Só para atalhar discórdias,
prudenciara; sempre seria melhor levar à paciência. E se humilhara,
a menos não poder. Mas, o outro, rufião biltre, não tinha emenda,
se desbragava, não cedia desse atrevimento. — “Ele não tem
estatutos. Quem vai arrazoar com homem de má cabeça? Para isso não
tenho cara...” Só se para o vir-às-mãos, para alguma injusta
desgraça. Nem podia dar querela: a marca de autoridade, no
Pai-do-Padre, se estava em falta. A mulher não tinha mais como botar
os pés fora da porta, que o homem surgia para desusar os olhos nela,
para a desaforar, com essas propostas. — “Somente a situação
empiorava, por culpa de hirsúcia daquele homem alheio...”
Curvara-se, sempre de meia-esguelha, a ponto que parecia cair da
cadeira. Meu Amigo animou-o: — “Quanta crista!” — e aí
ele depositou no colo o chapéu, e direito se sentou.
Sucedendo-se os sustos e vexames, não
acharam outro meio. Ele e a mulher decidiram se mudar. — “Sendo
para a pobreza da gente um cortado e penoso. Afora as saudades de se
sair do Pai-do-Padre; a gente era de muita estimação lá.”
Mas, para considerar Deus, e não traspassar a lei, o jeito era. —
“Larguei para o arraial do Amparo...” Arranjaram no Amparo
uma casinha, uma roça, uma horta. Mas, o homem, o nominoso, não
tardou em aparecer, sempre no malfazer, naquela sécia. Se arranchou.
Sua embirração transfazia um danado de poder, todos dele tomavam
medo. E foi a custo ainda maior, e quase à escondida, que José
Centeralfe e a esposa conseguiram fugir de lá também, tendo pesar.

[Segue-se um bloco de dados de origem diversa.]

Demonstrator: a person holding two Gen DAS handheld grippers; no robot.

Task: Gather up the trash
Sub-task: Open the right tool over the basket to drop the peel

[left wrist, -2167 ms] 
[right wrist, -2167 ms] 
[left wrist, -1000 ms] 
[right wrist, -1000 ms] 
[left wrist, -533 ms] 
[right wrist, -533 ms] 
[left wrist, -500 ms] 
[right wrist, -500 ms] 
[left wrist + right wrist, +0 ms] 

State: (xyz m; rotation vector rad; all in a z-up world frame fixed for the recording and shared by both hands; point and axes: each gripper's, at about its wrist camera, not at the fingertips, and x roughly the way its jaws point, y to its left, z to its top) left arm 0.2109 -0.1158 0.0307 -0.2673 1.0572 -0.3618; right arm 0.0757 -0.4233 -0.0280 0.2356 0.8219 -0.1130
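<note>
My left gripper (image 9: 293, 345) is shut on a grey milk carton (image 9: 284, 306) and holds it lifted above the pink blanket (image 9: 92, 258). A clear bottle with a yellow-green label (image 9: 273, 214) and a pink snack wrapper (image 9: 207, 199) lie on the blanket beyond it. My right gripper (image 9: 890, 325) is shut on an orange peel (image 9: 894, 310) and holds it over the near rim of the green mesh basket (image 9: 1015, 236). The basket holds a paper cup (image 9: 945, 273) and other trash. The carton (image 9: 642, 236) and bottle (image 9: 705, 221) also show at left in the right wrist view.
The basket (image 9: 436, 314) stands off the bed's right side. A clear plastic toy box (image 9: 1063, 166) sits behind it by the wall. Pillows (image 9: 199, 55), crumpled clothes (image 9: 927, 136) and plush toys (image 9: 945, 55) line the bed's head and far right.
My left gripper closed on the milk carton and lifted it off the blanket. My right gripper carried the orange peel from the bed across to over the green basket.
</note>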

Por conta daquele. — “Cujalma!”
— proferiu Meu Amigo, meticuloso indo ajeitar uma carabina, que se
exibia, oblíqua, na parede. Pois a sala — de tão repleta de:
rifles, pistolas, espingardas — semelhava o que nunca se vê. —
“Esta leva longe...” — disse, e riu, um tanto
malignamente. Tornou a sentar-se, porém, sorrindo agradado para o
José Centeralfe.
Mas mais o homenzinho se ensombrara.
Fosse chorar?
Falou: — “Viajamos para cá, e
ele, nos rastros, lastimando a gente. É peta. Não me perdeu de
vistas. Adonde vou, o homem me atravessa... Tenho de tomar sentido,
para não entestar com ele.” Durou numa pausa. Daí, pela
primeira vez, alçou a voz: — “Terá o jus disso, o que passa
das marcas? É réu? É para se citar? É um homem de trapaças, eu
sei. Aqui é cidade, diz-se que um pode puxar pelos seus direitos.
Sou pobre, no particular. Mas eu quero é a lei...” Tanto dito,
calou-se, em silêncio médio; pedia, com olhos de cachorro.
Meu Amigo fez uma coisa. Virou, por
metade, o rosto, para encarar aquela carabina. Sério, carregando o
minuto. Só. Sem voz. Mais nela afirmando a vista, enquanto umas
quantas vezes rabeava com os olhos, na direção do homenzinho; em
ato, chamando-o a que também a olhasse, como que a o puxar à lição.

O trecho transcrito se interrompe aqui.